Homework Week 1
Submit to Blackboard in electronic form before 11 am on November 11, 2010)
For questions, please contact the teaching assistants
Spyros Martzoukos: S.Martzoukos@uva.nl (English only!)
Jiyin He: email@example.com (English only!)
Exercise 1: Data Mining in General
Describe in half a page to one page two scenarios to which you think one could apply
data mining. Preferably these two scenarios should be relevant to your professional
or personal interests. Describe what you would like to predict with data mining
methods and what the relevant attributes in these applications are. Describe also
what type of data you would use and what kind of problems you could anticipate.
Exercise 2: Probabilities
How can Bayes’ rule be derived from simpler deﬁnitions, such as the deﬁnition
of conditional probability, symmetry of joint probability, the chain rule? Give a
step-wise derivation, mentioning which rule you applied at each step.
Exercise 3: Entropy
Assume a variable X with three possible values: a, b, and c.

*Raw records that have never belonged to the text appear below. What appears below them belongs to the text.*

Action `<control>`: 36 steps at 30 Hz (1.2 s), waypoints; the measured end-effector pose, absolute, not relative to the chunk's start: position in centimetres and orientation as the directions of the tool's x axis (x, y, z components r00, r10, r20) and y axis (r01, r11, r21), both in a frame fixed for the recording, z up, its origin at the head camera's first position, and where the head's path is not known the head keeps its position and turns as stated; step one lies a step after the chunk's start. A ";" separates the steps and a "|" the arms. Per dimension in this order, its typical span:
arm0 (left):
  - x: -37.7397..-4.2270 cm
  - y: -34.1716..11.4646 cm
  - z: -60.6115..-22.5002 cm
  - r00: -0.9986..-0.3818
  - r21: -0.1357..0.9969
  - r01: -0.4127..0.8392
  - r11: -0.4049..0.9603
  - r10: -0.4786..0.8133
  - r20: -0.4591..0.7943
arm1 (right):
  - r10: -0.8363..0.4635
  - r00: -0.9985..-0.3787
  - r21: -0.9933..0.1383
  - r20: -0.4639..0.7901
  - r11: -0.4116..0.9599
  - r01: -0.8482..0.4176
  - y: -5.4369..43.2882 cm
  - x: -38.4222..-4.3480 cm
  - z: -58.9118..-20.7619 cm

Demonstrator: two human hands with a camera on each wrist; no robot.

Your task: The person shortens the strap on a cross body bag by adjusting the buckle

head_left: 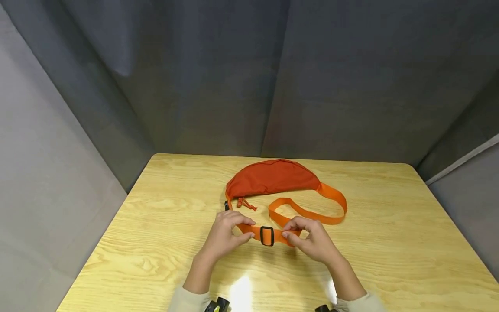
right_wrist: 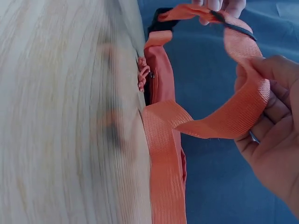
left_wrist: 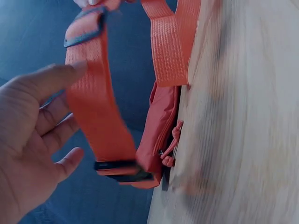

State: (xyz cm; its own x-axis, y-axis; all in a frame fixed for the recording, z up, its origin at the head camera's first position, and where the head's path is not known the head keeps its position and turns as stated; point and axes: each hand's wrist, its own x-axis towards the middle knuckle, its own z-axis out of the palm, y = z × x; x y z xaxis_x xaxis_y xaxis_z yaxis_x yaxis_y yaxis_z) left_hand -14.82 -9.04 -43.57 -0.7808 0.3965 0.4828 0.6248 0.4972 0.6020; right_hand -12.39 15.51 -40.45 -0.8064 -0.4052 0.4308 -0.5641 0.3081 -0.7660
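Observation:
A red waist bag (head_left: 273,177) lies on the table with its orange strap (head_left: 333,195) looping toward the front. My left hand (head_left: 224,232) pinches this strap just left of a black slider buckle (head_left: 267,236). On the slider's other side, my right hand (head_left: 313,240) pinches the webbing between thumb and fingers. The stretch between both hands is held up above the tabletop. In the left wrist view, a black side buckle (left_wrist: 124,170) joins the strap near the bag's end. A red cord zipper pull (head_left: 247,203) hangs from the bag.
The wooden table (head_left: 136,251) extends on both sides of the hands. Behind it hangs a dark grey curtain (head_left: 218,86), with a lighter grey panel (head_left: 46,173) at the left. A slack loop of strap lies right of the bag's front.

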 end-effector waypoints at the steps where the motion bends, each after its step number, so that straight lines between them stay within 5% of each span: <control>1: -14.7 -9.1 -43.5 -0.774 0.596 0.633 0.493 0.410 0.483 | -0.402 -0.808 -0.772 0.432 0.299 -0.561 15.4 -12.3 -40.4; 14: -14.9 -7.2 -44.3 -0.684 0.578 0.729 0.365 0.409 0.604 | -0.392 -0.819 -0.824 0.420 0.214 -0.525 15.4 -13.1 -40.7; 23: -14.5 -7.8 -44.6 -0.722 0.609 0.692 0.388 0.388 0.573 | -0.426 -0.855 -0.895 0.294 0.191 -0.403 15.6 -13.7 -42.5; 31: -14.8 -7.2 -44.9 -0.680 0.604 0.731 0.318 0.416 0.604 | -0.469 -0.832 -0.930 0.296 0.058 -0.364 15.0 -14.0 -43.6; 36: -14.8 -7.8 -44.8 -0.659 0.630 0.743 0.227 0.415 0.627 | -0.505 -0.821 -0.917 0.265 0.131 -0.376 15.2 -14.2 -43.6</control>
State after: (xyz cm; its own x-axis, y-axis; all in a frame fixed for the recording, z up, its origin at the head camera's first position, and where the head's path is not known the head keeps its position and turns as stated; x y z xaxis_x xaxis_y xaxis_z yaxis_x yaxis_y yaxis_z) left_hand -14.76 -7.77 -44.80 -0.6590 0.4152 0.6271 0.7425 0.2266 0.6303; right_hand -14.23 15.18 -43.63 -0.8215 -0.5049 0.2651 -0.3763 0.1305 -0.9173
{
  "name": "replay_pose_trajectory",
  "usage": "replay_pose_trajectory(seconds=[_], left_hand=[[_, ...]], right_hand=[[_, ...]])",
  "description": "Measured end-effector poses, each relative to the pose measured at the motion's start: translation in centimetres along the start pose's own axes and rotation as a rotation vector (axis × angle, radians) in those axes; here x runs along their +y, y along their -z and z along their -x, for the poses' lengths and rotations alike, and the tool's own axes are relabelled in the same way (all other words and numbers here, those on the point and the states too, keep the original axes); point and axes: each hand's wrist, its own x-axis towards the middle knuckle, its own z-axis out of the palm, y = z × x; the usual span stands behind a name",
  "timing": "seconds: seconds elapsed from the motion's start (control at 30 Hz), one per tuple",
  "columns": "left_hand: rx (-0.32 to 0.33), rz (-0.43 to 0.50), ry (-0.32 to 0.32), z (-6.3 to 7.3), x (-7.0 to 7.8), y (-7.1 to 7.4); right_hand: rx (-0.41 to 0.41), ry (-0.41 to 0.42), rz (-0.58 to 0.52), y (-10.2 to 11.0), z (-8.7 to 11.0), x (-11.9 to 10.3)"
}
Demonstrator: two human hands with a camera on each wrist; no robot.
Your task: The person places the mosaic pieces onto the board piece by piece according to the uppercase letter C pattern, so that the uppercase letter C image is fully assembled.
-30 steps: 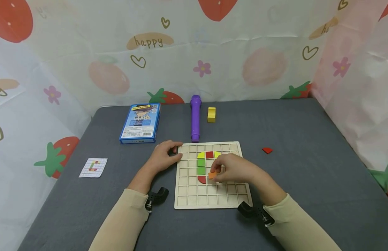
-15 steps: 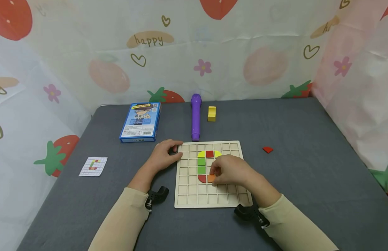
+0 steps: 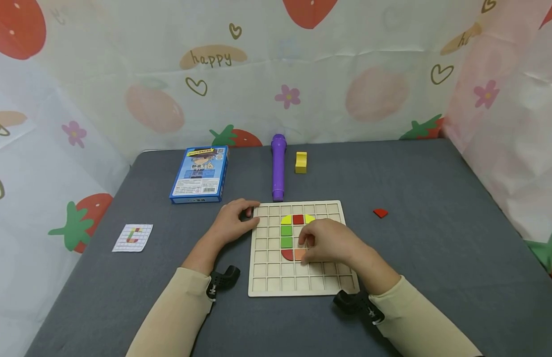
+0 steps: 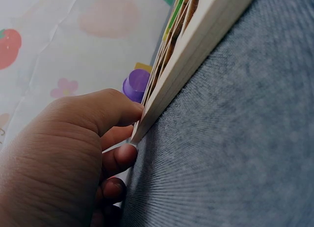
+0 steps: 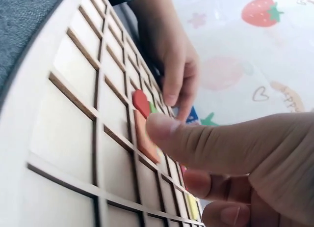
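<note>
At the far left corner of the wooden grid board (image 3: 260,284), my left hand (image 3: 233,220) holds the edge between thumb and fingers. My right hand (image 3: 331,242) is over the middle of the board. Its thumb (image 5: 164,126) touches the orange square tile (image 5: 144,138), which lies in a cell, while the other fingers bend above it, apart from the thumb. Left of the orange tile is a red quarter-round tile (image 3: 286,255). Above that run two green squares (image 3: 286,237), then a yellow quarter-round (image 3: 286,220), a red square (image 3: 298,219) and another yellow tile (image 3: 309,218).
A loose red tile (image 3: 380,213) lies right of the board. On the left is a small pattern card (image 3: 133,238) with a coloured figure on a grid. Behind the board are a blue box (image 3: 200,173), a purple microphone-shaped stick (image 3: 278,168) and a yellow block (image 3: 301,162).
My right hand has lowered the orange tile into the cell beside the red quarter-round, and its fingers have come off it, leaving the thumb there. My left hand stays at the corner.
</note>
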Motion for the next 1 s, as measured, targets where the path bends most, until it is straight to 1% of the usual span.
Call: replay_pose_trajectory(seconds=[0.23,0.4,0.53,0.7,0.87,1.0], left_hand=[[0.006,-0.002,-0.007,0.0,0.0,0.0],[0.006,-0.013,-0.008,0.0,0.0,0.0],[0.003,-0.016,-0.01,0.0,0.0,0.0],[0.004,-0.013,-0.008,0.0,-0.1,-0.1],[0.01,-0.008,-0.01,0.0,-0.1,-0.1],[0.014,-0.006,-0.01,0.0,-0.1,-0.1]], right_hand=[[0.052,0.032,-0.088,2.1,0.8,0.3],[0.112,0.033,-0.114,4.0,1.6,0.6],[0.15,0.007,-0.132,5.3,2.2,1.2],[0.179,-0.027,-0.15,6.7,3.0,2.1],[0.217,-0.094,-0.167,8.1,3.9,3.1],[0.242,-0.151,-0.149,9.2,4.6,4.0]])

If p(a) = 0.4, and
p(b) = 0.25, what is the entropy of of X, i.e., what is H(X)? [You can use a
calculator for this exercise.]
Assuming the probability values in the the previous exercise, what is the minimum
number of bits that we need to use on average to represent the values of X? [You
can use a calculator for this exercise.]
Assume a variable X with three possible values: a, b, and c. What is the probability
distribution with the highest entropy? Which one(s) has/have the lowest one?
Explain in a sentence or two and in your in own words why these distributions have
the highest and lowest entropies.
In general, if a variable X has n possible values, what is the maximum entropy?